(DATA BLOCK Opens)

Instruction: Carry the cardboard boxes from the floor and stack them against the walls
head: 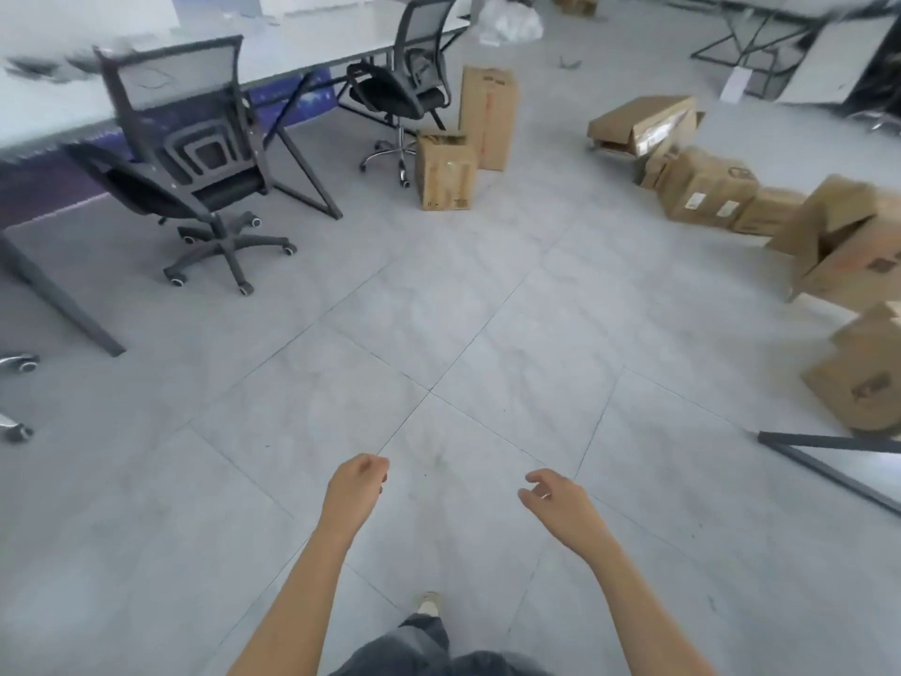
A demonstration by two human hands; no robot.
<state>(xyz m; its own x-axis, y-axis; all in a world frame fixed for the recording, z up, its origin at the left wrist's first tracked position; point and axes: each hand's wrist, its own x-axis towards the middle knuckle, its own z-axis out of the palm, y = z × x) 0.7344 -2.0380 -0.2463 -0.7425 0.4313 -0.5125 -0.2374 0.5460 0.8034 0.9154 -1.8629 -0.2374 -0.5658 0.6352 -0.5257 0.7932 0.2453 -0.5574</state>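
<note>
At ten o'clock I see an office chair [195,163] beside a desk [317,36]. At twelve, a short box [446,170] stands just in front of a taller box [489,117] on the floor [439,334]. From one to three o'clock, more boxes [707,192] lie scattered. At six, my left hand [358,490] and right hand [556,500] hang apart, fingers loosely curled, holding nothing.

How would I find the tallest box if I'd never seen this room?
Find the long white desk and the farther office chair at it. Right of that chair stand two boxes; the tall box rises behind the short box, standing on end.
</note>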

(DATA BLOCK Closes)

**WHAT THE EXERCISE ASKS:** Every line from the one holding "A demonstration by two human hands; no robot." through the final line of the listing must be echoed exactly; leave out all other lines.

**ANSWER BOX:**
A demonstration by two human hands; no robot.
<state>(xyz m; its own x-axis, y-axis; all in a world frame fixed for the recording, z up, its origin at the left wrist's first tracked position; point and axes: each hand's wrist, its own x-axis towards the middle knuckle, its own z-axis out of the palm, y = z × x) 0.7344 -2.0380 -0.2463 -0.7425 0.4313 -0.5125 -0.2374 0.5460 0.8034 0.9154 -1.8629 -0.2374 -0.5658 0.6352 -0.5257 0.7932 0.2453 -0.5574</state>
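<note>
At ten o'clock I see an office chair [195,163] beside a desk [317,36]. At twelve, a short box [446,170] stands just in front of a taller box [489,117] on the floor [439,334]. From one to three o'clock, more boxes [707,192] lie scattered. At six, my left hand [358,490] and right hand [556,500] hang apart, fingers loosely curled, holding nothing.

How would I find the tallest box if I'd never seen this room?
Find the long white desk and the farther office chair at it. Right of that chair stand two boxes; the tall box rises behind the short box, standing on end.
</note>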

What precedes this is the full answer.